….. I guess we are about to find out.
Here is an interesting article about an event that took place in 2003 (ages ago!) in France….
“The Lower Court of Nanterre required Google France to pay 70,000 euros (about $81,400) to two companies that owned the rights to certain words. Google France sold the use of these words to advertisers through its AdWords program. AdWords permits individuals and companies to place advertisements on the Google home page that appear when a specific search term is used.
Travel agencies Luteciel and Viaticum sued Google in December 2002, after the search company refused to curb the use of disputed words in the AdWords program.
Luteciel and Viaticum claimed intellectual property rights in “bourse des vols” and “bourse des voyages,” which roughly translate to travel market and airflight market.
The French court concluded that Google France violated the country’s intellectual property code that, translated, “prohibits, in the absence of authorization of its owner, the use of a trademark for products or services identical to those indicated in the recording.”
Funny how it is always travel companies who resort to the lawyers!
If you are still hungry for more “legal stuff”…. (yeah I should rename this blog) then here is a very good backgrounder. It describes the differences between US and French law on trademark bidding on search engines.
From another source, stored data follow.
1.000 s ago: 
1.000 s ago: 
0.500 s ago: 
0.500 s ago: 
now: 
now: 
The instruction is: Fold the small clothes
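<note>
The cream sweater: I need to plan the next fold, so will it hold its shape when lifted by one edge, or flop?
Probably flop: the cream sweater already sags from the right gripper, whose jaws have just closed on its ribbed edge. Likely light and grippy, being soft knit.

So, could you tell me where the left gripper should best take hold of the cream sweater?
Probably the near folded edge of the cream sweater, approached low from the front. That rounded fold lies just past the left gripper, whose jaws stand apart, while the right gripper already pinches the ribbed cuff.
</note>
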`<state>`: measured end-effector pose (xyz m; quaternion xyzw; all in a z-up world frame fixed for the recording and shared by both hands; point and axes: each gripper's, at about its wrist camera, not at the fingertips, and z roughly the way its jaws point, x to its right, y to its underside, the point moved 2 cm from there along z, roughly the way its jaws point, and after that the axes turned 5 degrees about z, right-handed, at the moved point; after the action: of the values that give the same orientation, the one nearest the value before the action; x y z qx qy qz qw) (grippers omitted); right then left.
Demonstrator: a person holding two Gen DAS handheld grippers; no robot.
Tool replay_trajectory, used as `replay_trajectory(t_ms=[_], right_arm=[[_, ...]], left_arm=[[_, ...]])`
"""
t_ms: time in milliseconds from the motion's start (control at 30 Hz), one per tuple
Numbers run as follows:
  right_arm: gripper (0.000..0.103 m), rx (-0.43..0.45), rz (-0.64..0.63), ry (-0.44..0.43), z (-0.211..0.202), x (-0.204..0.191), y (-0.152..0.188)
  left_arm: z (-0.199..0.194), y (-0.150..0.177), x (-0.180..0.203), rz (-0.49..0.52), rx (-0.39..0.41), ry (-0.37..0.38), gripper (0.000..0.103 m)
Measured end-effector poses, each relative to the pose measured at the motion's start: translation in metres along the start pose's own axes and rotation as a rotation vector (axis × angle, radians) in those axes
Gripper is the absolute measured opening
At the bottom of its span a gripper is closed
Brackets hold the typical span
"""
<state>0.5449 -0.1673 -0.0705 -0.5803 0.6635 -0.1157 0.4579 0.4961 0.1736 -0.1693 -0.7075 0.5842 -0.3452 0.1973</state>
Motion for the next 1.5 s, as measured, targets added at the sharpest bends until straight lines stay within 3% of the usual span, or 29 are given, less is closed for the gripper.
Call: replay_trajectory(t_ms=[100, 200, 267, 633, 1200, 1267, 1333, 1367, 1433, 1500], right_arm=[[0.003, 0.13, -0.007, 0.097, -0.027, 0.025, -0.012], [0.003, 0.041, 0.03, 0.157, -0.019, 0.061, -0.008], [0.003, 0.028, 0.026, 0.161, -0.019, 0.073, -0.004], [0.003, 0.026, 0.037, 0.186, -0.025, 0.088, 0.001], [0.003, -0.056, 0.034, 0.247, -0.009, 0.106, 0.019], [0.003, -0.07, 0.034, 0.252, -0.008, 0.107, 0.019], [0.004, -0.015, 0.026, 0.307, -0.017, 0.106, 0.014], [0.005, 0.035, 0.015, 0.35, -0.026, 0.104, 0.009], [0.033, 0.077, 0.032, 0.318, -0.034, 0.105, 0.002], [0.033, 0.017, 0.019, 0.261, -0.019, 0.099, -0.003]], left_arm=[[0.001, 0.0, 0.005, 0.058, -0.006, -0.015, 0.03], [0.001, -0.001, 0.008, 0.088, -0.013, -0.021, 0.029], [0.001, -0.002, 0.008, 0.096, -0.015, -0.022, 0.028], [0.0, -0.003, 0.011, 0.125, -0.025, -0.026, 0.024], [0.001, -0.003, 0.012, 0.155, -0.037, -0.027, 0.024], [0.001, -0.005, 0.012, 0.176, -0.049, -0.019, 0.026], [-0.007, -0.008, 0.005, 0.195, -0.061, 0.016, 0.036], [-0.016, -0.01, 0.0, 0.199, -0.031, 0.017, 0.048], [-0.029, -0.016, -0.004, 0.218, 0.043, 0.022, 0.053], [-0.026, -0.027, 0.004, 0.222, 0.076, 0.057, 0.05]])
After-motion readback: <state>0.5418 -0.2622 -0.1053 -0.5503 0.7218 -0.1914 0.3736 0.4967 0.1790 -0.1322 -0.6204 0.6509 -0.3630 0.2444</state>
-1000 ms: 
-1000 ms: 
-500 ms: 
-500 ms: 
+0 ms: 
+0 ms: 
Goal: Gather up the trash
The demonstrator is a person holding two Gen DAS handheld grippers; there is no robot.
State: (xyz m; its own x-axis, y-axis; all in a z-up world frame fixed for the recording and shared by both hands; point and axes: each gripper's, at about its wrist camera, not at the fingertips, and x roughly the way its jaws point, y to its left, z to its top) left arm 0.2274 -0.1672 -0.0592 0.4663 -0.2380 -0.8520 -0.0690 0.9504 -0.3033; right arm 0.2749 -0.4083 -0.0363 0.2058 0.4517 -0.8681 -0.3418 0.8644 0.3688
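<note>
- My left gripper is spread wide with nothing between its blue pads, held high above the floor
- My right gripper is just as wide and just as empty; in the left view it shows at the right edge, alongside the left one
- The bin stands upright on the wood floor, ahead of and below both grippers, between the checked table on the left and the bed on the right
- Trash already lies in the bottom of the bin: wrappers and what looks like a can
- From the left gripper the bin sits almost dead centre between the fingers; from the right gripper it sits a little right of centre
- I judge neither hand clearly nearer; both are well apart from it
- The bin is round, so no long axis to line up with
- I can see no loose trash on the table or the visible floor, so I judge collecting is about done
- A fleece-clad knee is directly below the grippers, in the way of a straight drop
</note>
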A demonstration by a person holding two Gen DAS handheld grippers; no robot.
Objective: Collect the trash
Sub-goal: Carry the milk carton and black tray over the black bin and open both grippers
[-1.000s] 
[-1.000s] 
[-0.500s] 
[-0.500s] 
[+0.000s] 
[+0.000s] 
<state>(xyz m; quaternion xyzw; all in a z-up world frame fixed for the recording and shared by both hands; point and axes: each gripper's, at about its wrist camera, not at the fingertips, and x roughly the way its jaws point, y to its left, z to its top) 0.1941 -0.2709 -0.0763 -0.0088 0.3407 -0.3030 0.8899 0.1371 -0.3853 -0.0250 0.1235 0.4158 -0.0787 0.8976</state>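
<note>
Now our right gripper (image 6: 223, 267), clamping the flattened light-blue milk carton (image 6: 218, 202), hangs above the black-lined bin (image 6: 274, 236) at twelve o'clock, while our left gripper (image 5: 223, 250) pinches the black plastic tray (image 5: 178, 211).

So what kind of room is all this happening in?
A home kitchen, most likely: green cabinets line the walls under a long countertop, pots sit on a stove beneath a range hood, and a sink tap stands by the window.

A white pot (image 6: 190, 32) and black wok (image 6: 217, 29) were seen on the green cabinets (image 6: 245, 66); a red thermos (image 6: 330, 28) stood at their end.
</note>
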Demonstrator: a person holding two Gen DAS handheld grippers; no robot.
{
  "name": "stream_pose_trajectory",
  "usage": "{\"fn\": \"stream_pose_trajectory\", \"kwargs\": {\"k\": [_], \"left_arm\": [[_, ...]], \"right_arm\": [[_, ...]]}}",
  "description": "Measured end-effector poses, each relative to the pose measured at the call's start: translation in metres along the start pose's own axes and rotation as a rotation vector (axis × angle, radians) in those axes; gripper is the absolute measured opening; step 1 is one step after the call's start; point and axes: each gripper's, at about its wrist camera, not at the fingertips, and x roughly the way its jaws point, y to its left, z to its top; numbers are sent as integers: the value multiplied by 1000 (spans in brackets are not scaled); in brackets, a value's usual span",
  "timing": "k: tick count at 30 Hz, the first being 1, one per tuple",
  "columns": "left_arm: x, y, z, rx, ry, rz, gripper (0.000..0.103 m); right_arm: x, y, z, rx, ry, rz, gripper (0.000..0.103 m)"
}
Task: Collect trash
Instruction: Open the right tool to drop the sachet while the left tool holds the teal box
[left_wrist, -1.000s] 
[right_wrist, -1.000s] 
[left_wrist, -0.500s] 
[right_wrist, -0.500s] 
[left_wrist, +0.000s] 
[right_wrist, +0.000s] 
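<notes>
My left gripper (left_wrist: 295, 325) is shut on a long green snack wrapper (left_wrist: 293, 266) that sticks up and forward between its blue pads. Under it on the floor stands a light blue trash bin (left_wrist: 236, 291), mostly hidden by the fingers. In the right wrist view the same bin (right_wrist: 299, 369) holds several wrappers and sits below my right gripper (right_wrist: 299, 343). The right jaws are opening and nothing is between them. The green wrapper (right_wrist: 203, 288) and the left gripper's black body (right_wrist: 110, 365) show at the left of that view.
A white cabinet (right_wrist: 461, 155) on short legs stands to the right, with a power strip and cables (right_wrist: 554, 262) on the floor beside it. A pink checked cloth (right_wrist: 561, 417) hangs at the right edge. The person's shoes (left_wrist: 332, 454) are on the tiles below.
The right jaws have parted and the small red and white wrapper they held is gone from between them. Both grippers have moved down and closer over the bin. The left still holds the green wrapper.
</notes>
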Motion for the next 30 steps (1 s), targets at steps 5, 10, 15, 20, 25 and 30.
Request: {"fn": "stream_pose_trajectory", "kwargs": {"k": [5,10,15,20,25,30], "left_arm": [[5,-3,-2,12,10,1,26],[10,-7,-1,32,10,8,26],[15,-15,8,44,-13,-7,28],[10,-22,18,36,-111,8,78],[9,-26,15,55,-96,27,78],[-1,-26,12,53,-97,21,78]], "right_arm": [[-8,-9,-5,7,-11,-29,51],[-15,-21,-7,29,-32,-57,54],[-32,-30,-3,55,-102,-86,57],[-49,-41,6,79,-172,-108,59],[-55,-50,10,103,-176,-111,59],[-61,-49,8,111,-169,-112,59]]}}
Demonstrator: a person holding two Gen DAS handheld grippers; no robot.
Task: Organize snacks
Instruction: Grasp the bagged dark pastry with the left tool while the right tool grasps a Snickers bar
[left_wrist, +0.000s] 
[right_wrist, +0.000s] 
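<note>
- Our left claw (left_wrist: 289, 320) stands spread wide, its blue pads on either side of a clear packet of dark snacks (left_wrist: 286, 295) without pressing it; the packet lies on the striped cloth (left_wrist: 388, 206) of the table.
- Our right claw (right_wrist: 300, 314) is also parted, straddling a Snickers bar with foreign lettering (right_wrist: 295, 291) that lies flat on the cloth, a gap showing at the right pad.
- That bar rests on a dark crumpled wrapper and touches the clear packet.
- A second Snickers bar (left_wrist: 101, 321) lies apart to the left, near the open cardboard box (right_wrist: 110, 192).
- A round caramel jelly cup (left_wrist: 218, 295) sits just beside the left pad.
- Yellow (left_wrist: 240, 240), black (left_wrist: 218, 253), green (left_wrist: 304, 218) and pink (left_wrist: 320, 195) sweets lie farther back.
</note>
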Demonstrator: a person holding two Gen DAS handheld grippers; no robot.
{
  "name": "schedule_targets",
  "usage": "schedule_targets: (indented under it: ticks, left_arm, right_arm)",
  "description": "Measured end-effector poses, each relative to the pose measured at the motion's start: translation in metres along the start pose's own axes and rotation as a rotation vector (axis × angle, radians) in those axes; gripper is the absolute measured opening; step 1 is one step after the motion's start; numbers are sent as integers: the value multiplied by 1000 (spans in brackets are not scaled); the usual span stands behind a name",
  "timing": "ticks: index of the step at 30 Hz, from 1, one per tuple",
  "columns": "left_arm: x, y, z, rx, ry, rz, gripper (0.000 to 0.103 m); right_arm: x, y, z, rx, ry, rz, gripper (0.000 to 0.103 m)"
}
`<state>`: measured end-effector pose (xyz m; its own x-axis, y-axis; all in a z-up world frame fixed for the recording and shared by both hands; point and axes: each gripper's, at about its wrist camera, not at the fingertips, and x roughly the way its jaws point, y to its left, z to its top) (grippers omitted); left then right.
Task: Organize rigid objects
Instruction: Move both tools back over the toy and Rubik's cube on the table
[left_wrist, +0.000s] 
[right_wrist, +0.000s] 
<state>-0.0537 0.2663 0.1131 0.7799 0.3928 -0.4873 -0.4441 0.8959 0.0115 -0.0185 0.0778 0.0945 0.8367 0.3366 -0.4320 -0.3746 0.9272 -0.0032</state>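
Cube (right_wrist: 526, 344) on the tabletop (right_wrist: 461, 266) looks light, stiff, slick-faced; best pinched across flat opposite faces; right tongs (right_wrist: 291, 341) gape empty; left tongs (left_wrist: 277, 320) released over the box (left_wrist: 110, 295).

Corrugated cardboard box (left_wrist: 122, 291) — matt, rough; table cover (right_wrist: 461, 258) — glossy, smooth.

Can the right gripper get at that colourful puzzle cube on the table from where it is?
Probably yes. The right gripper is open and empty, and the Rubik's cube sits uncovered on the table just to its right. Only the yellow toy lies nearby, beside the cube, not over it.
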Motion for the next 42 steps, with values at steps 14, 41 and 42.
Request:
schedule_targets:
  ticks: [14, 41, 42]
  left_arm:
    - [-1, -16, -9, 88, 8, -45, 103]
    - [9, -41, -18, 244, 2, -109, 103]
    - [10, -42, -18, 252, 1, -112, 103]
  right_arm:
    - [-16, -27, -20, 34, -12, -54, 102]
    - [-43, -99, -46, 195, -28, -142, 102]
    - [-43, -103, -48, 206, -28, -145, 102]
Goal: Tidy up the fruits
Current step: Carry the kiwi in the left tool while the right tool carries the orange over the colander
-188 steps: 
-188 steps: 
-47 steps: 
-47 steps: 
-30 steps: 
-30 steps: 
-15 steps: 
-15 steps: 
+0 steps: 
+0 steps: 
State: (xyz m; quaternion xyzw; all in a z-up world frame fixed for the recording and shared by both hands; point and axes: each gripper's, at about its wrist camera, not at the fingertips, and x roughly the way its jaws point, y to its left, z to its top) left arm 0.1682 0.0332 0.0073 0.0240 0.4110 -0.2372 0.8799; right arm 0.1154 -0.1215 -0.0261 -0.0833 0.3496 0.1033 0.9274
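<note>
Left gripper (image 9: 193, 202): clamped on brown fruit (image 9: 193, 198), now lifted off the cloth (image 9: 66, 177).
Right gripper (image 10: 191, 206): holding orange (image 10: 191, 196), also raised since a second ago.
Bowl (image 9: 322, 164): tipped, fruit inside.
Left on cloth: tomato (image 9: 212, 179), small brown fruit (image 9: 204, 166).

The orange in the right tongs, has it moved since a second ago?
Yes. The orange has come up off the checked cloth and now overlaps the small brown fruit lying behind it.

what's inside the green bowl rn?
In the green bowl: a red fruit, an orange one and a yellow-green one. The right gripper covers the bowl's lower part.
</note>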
http://www.lctjournal.washington.edu/Vol2/a014Keenan.html
“Recent judicial decisions in the United States and France seem to indicate that the jurisdictions are headed in opposite directions.
French courts appear to be taking a strong pro-trademark-owner stance, while American courts are showing more deference to search engines. This divergence reflects a fundamental difference in how trademarks are perceived under French law and American law: Trademark rights are more akin to property rights in France than in the United States. French trademark law focuses on a trademark owner’s investment of intellectual and financial resources in her trademark.
As a result, French law emphasizes protection of the trademark owner’s reputation and goodwill that become the “protectible features of the trademark” over time. American law and public policy, on the other hand, tend to favor consumer welfare and freedom of competition. Each is accorded great weight when courts consider the rights of trademark owners”
Perhaps Google were in “US mindset” when they changed their stance on trademark PPC bidding in the UK.